• _Activity_
Send back the whole listing untouched.

• _Given information_
[Start of Attachment]
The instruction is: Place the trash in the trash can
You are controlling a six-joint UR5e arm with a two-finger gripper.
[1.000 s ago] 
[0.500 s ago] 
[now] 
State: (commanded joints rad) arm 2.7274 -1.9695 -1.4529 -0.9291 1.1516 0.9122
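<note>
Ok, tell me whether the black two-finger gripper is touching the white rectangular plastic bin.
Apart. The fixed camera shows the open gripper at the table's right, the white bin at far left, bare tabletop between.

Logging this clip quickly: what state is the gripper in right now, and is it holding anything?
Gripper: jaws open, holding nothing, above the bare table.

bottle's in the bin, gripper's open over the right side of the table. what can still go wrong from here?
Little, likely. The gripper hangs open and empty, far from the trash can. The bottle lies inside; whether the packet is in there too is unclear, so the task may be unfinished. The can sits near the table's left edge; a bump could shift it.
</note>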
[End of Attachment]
• _Exercise result_
The instruction is: Place the trash in the trash can
You are controlling a six-joint UR5e arm with a two-finger gripper.
[1.000 s ago] 
[0.500 s ago] 
[now] 
State: (commanded joints rad) arm 2.7274 -1.9695 -1.4529 -0.9291 1.1516 0.9122
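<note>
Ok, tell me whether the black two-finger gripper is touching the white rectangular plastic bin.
Apart. The fixed camera shows the open gripper at the table's right, the white bin at far left, bare tabletop between.

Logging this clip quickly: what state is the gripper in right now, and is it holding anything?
Gripper: jaws open, holding nothing, above the bare table.

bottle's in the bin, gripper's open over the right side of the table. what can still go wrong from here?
Little, likely. The gripper hangs open and empty, far from the trash can. The bottle lies inside; whether the packet is in there too is unclear, so the task may be unfinished. The can sits near the table's left edge; a bump could shift it.
</note>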

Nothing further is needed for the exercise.